Crikey’s series explores Dutton’s history of racism as well as the role racism has played on both sides of politics since the 1970s.

Race and racism have long played a role in Australian politics. Malcolm Fraser was attacked by Labor for extending humanitarian migration to South Vietnamese refugees. John Howard sought to weaponise Asian migration in the 1980s. In the wake of 9/11 and Tampa, the Howard government made a virtue of its tough line on asylum seekers and Australians of Muslim background, while Howard’s refusal to engage with Indigenous peoples came to characterise his prime ministership. The rise of the Islamic State once again saw Australia’s Muslim community targeted by Coalition politicians. The Gillard government made a virtue of its crackdown on temporary migrants.

But Peter Dutton stands out as the most plainly racist Australian political leader since the White Australia policy. Here’s the proof below.

Boycott of Stolen Generations Apology

February 13, 2008

Dutton walks out of Parliament rather than hear the Apology to the Stolen Generations by then prime minister Kevin Rudd.

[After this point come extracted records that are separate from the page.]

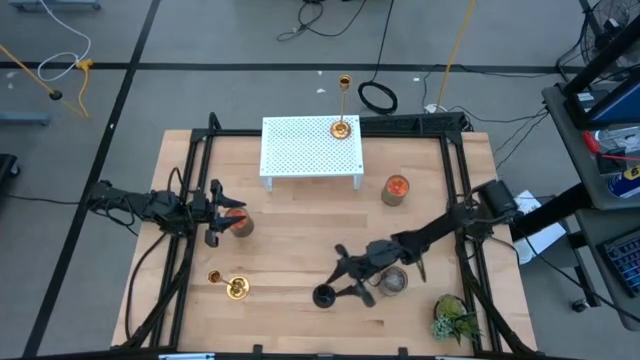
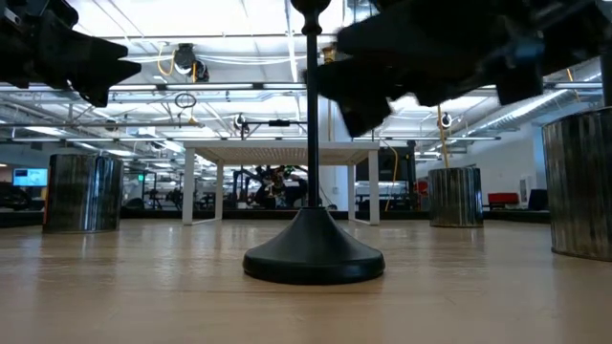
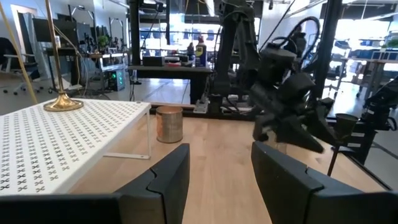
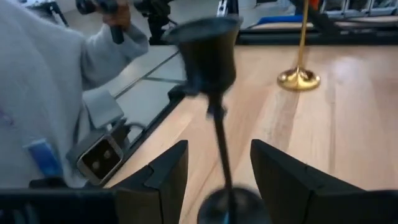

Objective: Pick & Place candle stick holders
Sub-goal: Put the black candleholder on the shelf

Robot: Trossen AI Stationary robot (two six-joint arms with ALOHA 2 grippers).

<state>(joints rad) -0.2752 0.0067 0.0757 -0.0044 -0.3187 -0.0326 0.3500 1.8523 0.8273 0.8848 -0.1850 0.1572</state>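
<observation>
A black candlestick holder (image 1: pixel 323 295) stands upright on its round base near the table's front, and it also shows in the low view (image 2: pixel 313 250). My right gripper (image 1: pixel 343 282) is open, with one finger on either side of the holder's thin stem (image 4: pixel 219 146) and a gap on both sides. One gold holder (image 1: pixel 343 127) stands on the white perforated shelf (image 1: pixel 300 150). Another gold holder (image 1: pixel 235 288) stands on the table at the front left and also shows in the right wrist view (image 4: pixel 298 77). My left gripper (image 1: pixel 214 215) is open and empty at the table's left.
A tin can (image 1: pixel 240 225) stands next to my left gripper, a second (image 1: pixel 392 281) under my right arm, and a third (image 1: pixel 397 189) to the right of the shelf. A green potted plant (image 1: pixel 455 318) is at the front right corner. A person's grey sleeve (image 4: pixel 43 87) shows beyond the table edge.
</observation>
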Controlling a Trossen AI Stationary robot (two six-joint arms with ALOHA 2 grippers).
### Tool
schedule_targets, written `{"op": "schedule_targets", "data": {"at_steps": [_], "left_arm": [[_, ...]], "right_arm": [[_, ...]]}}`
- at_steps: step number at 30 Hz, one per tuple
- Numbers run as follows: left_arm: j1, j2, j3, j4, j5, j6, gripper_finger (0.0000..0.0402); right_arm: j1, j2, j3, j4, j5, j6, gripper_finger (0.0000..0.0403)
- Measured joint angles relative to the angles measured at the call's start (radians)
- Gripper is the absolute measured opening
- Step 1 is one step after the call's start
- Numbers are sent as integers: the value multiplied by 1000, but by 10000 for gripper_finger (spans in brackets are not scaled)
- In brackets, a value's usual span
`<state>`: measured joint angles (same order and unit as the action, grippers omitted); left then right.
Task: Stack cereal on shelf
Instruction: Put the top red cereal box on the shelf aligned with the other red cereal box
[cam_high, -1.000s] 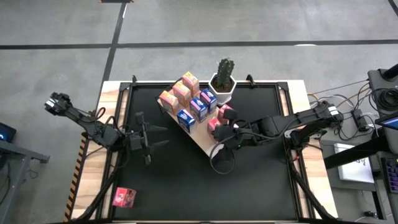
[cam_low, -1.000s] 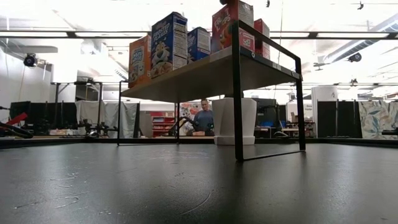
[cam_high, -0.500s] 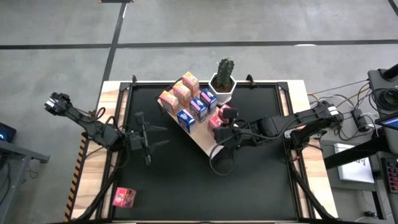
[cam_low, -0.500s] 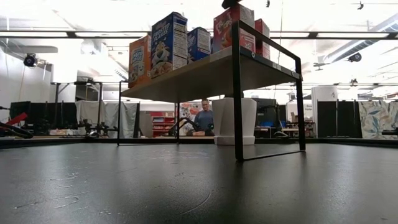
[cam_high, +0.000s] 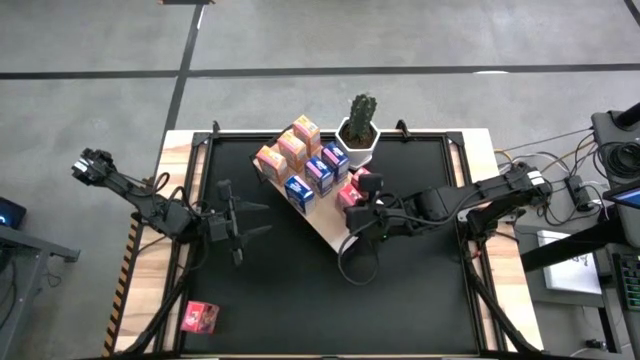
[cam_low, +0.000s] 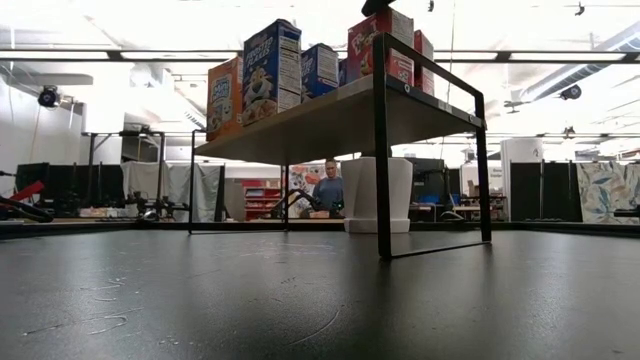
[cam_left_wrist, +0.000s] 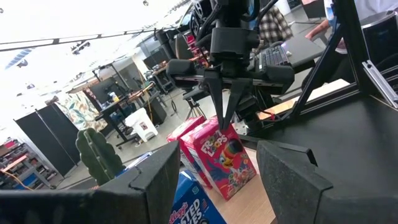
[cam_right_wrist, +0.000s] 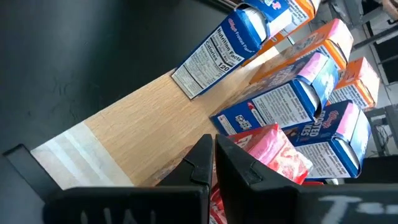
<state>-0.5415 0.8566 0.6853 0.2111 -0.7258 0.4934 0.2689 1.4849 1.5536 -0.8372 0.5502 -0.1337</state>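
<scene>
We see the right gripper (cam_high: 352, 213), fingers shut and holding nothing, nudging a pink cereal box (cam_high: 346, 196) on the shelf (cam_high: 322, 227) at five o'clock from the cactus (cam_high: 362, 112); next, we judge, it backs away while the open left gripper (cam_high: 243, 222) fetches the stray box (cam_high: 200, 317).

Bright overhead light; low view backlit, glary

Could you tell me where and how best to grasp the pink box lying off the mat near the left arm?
The pink box lies flat on the table's wood edge, alone. Come straight down with the left gripper, jaws across its two shorter sides; nothing crowds it, and its broad face is up.
</scene>
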Motion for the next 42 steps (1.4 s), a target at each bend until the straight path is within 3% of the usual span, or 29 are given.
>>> {"op": "schedule_targets", "data": {"at_steps": [11, 22, 34, 42], "left_arm": [[0, 0, 0, 0, 0, 0, 197], [0, 0, 0, 0, 0, 0, 197], [0, 0, 0, 3, 1, 0, 197], [0, 0, 0, 3, 1, 6, 197]], "right_arm": [[6, -10, -1, -1, -1, -47, 9], [8, -11, 49, 20, 0, 36, 9], [-101, -9, 54, 65, 0, 24, 9], [-111, 2, 49, 64, -51, 8, 9]]}}
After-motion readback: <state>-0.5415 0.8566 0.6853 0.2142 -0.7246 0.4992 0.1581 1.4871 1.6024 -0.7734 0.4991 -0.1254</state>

Dutton says he “made a mistake” in his decision to boycott the Apology when elected Liberal leader in May 2022.1 Dutton repeats his apology on the 15th anniversary of the Apology to the Stolen Generations in 2023.2

Comments on Wilson Tuckey’s observations about Indigenous peoples

March 15, 2010

Liberal MP Wilson Tuckey said acknowledgements of Traditional Owners were a “farce”, that some Indigenous peoples who perform Welcome To Country ceremonies were “grossly overweight”, that the “best” Indigenous peoples had got out of Australia was a “population of 300,000 people”, and that the 1967 referendum was “the worst thing that’s happened for Aboriginal people in history”.1

Dutton said of Tuckey’s comments: “I don’t have any issue with what Wilson said frankly or his right to say it.”2

Comments on refugees

May 17, 2016

On Sky News, Dutton says about refugees: “They won’t be numerate or literate in their own language, let alone English … These people would be taking Australian jobs, there’s no question about that … For many of them that would be unemployed, they would languish in unemployment queues and on Medicare and the rest of it, so there would be huge cost and there’s no sense in sugar-coating that, that’s the scenario.”1

Criticism of the Fraser government for bringing in “Lebanese-Muslim” refugees

November 2016

On November 18, 2016, Dutton said: “The reality is Malcolm Fraser did make mistakes in bringing some people inin the 1970s, and we’re seeing that today.”1

On November 21, pressed to identify which “people” he was referring to, Dutton said, “The advice I have is that out of the last 33 people who have been charged with terrorist-related offences in this country, 22 of those people are from second- and third-generation Lebanese-Muslim background.”2

In August 2023, Dutton referred to those comments as “comments that I shouldn’t have made … I’ve apologised for that. But again, when you’re in the thrust of it and in the thick of it, we were dealing with people who had been radicalised and many of them shared a background and that’s sort of the factual reality of what we were dealing with.”3

Twelve months later, Lebanese-Australian community leaders said they were unaware of any apology from Dutton.4

Comments on “Armani refugees”

September 28, 2017

Dutton says about refugees travelling to the United States under a deal with the Obama/Trump administrations: “There are a lot of people that haven’t come out of war-ravaged areas, they’re economic refugees — they got on a boat, paid a people smuggler a lot of money … Somebody once said to me that the world’s biggest collection of Armani jeans and handbags [is] up on Nauru waiting for people to collect when they depart.1

Each person sent to the US under the deal had been found to be entitled to humanitarian visas.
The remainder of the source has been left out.